Take every line containing "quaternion" out of the records.

**PROVIDED DATA**
========================================================================

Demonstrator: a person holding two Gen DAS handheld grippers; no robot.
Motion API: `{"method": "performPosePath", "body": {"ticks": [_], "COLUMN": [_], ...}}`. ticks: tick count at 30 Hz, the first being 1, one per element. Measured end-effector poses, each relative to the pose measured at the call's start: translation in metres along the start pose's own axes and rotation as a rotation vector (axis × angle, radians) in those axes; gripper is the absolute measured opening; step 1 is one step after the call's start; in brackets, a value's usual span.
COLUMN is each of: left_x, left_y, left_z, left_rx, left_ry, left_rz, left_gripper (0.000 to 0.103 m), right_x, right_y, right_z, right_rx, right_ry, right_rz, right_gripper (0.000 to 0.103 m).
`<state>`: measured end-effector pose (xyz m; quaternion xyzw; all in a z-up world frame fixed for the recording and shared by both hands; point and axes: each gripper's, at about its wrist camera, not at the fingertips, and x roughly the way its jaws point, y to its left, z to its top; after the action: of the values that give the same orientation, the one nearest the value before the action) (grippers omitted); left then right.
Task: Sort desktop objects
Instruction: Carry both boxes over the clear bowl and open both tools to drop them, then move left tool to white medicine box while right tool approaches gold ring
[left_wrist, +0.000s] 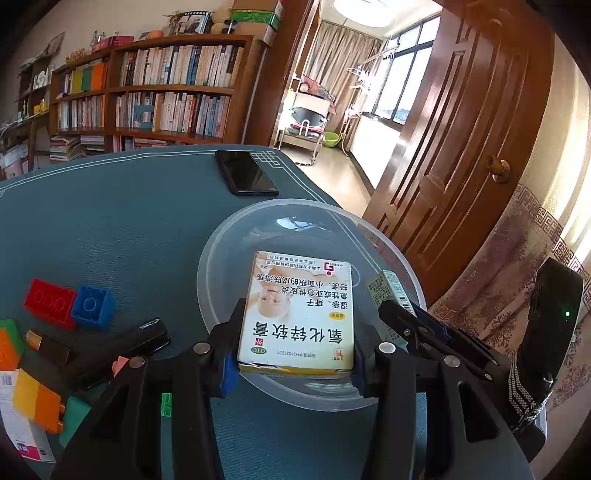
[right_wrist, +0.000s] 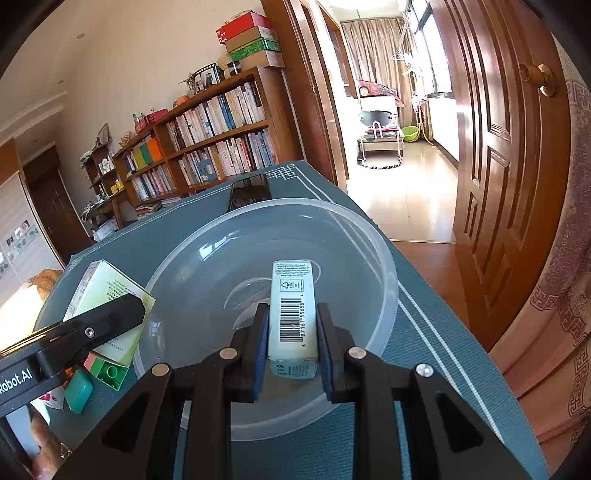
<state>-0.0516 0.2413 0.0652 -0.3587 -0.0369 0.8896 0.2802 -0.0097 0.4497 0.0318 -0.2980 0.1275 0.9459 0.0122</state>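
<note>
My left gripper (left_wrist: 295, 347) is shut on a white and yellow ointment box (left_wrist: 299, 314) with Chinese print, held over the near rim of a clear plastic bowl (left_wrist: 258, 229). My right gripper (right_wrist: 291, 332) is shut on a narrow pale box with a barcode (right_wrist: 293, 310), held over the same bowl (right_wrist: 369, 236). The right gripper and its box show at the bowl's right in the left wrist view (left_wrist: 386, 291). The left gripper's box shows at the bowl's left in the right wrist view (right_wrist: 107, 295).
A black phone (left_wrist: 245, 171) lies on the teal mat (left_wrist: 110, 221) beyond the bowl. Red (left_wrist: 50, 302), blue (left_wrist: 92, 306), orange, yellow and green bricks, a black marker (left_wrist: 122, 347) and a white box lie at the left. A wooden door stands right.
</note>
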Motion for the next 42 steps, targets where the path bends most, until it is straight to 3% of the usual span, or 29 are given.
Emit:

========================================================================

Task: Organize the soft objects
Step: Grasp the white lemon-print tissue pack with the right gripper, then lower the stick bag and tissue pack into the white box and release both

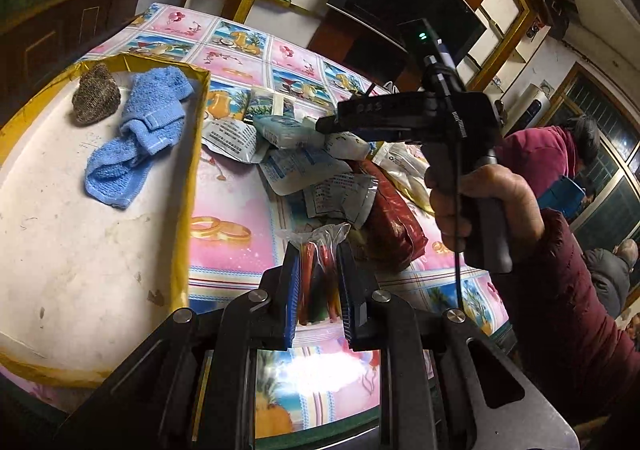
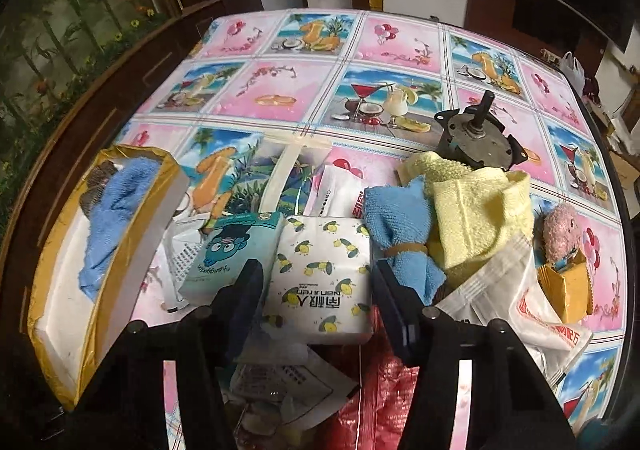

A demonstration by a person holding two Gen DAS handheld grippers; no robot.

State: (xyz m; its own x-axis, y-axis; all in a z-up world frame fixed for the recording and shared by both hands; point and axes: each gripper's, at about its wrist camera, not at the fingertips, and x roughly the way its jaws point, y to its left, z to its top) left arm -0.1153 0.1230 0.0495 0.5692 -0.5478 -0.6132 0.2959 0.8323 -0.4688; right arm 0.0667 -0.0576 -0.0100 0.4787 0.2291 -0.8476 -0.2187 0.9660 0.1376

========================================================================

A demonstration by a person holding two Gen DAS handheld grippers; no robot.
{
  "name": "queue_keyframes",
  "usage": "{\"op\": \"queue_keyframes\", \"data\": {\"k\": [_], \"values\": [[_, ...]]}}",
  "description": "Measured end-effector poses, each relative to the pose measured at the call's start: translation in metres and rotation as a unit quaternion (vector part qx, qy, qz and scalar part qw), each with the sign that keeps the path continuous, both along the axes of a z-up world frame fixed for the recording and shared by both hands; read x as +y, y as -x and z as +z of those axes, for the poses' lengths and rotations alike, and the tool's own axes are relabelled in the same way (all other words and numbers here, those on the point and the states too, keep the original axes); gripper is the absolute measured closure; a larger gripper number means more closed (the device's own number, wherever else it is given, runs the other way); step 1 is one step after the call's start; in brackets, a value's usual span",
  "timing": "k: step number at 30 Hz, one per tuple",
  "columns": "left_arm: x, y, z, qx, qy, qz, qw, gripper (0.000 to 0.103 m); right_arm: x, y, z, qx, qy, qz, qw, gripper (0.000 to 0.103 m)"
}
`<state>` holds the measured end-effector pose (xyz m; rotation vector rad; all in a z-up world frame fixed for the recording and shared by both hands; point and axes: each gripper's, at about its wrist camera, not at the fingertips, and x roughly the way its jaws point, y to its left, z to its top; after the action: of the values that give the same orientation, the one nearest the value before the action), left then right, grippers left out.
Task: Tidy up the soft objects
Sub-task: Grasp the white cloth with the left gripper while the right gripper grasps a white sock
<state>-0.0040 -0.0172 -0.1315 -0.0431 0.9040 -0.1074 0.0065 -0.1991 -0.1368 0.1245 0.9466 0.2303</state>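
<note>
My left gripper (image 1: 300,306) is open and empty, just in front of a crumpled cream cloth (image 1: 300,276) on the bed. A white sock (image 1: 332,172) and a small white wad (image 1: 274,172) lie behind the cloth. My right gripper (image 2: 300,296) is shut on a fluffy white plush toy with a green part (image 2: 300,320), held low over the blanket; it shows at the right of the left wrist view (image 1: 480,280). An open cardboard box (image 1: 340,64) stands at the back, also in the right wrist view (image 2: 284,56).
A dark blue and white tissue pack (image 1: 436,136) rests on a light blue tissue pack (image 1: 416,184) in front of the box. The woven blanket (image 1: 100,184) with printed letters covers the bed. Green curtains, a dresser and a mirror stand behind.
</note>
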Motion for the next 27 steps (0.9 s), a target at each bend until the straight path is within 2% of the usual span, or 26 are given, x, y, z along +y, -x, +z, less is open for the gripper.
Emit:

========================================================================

**ANSWER SPACE**
`<state>`: measured end-effector pose (xyz m; quaternion xyzw; all in a z-up world frame fixed for the recording and shared by both hands; point and axes: each gripper's, at about its wrist camera, not at the fingertips, and x roughly the way its jaws point, y to its left, z to its top; after the action: of the values that give the same orientation, the one nearest the value before the action) (grippers omitted); left then right.
  "description": "Measured end-effector poses, each relative to the pose measured at the call's start: translation in metres and rotation as a unit quaternion (vector part qx, qy, qz and scalar part qw), each with the sign that keeps the path continuous, both along the axes of a z-up world frame fixed for the recording and shared by both hands; read x as +y, y as -x and z as +z of those axes, for the poses' lengths and rotations alike, and the tool's own axes are relabelled in the same way (all other words and numbers here, those on the point and the states too, keep the original axes); gripper is the absolute measured closure; a larger gripper number means more closed (the device's own number, wherever else it is given, runs the other way); step 1 is one step after the call's start; in brackets, a value's usual span",

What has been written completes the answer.